▶ _Task description_
Which lines of the listing below contain the word "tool"? Copy each of them.

▶ _Input data_
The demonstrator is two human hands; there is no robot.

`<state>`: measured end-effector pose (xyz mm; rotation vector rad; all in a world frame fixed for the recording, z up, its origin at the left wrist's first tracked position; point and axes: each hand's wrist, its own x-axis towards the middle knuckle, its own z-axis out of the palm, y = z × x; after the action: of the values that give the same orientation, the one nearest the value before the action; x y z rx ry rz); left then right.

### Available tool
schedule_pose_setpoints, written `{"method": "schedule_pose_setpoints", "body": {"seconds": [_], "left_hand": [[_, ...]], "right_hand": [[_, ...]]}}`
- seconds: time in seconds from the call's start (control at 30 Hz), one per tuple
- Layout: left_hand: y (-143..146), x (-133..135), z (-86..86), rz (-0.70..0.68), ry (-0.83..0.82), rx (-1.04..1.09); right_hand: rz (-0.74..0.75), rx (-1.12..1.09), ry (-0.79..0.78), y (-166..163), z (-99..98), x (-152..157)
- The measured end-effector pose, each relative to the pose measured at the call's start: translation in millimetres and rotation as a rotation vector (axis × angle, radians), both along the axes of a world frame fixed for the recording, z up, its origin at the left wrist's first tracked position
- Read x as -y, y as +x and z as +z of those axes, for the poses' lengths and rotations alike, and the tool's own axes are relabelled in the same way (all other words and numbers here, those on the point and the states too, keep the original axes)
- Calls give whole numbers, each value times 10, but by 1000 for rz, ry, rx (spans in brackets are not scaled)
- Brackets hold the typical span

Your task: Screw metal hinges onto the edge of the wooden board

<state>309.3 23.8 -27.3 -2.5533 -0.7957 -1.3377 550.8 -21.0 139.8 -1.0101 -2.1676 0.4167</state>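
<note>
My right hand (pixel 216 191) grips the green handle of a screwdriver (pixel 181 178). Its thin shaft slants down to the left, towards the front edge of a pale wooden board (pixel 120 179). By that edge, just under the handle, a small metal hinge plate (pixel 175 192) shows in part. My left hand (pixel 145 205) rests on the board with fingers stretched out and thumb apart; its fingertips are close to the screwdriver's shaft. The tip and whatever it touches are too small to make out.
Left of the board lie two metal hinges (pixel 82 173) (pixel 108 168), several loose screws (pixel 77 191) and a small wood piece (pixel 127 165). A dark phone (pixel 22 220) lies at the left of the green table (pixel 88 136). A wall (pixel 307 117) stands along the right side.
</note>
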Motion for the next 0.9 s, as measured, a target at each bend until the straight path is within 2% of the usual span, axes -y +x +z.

▶ _Task answer_
### Available tool
- Read x as -y, y as +x and z as +z of those axes, for the poses' lengths and rotations alike, and the tool's own axes are relabelled in the same way (all other words and numbers here, those on the point and the states too, keep the original axes)

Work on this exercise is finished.